Exercise instructions -
What you produce should be the lines from the line containing "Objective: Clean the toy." through the last line below, both ends included, reproduced exactly and without pictures.
++++
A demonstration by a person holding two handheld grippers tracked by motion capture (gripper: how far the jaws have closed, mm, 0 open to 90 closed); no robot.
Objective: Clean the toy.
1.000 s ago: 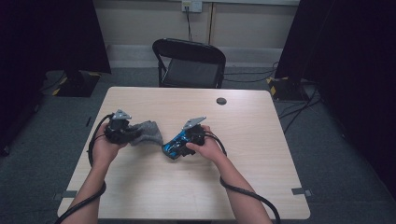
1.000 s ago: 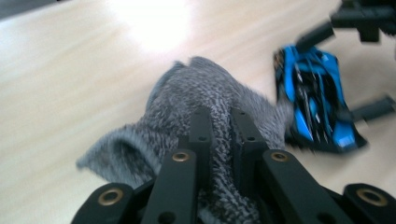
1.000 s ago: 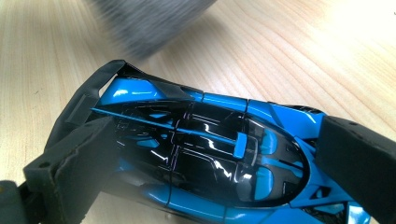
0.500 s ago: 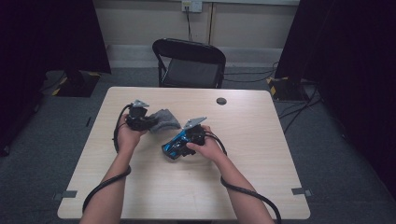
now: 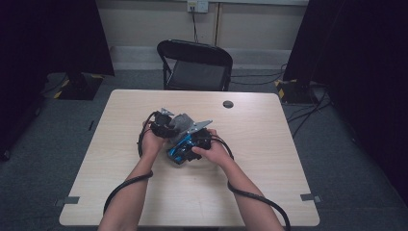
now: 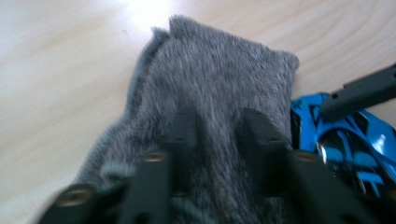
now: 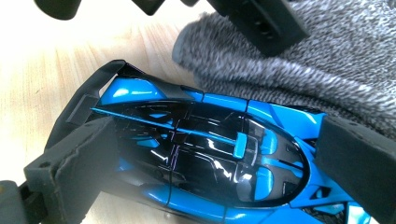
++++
Task answer -
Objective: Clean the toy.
1.000 s ago: 
1.000 s ago: 
1.000 s ago: 
0.500 s ago: 
now: 
now: 
now: 

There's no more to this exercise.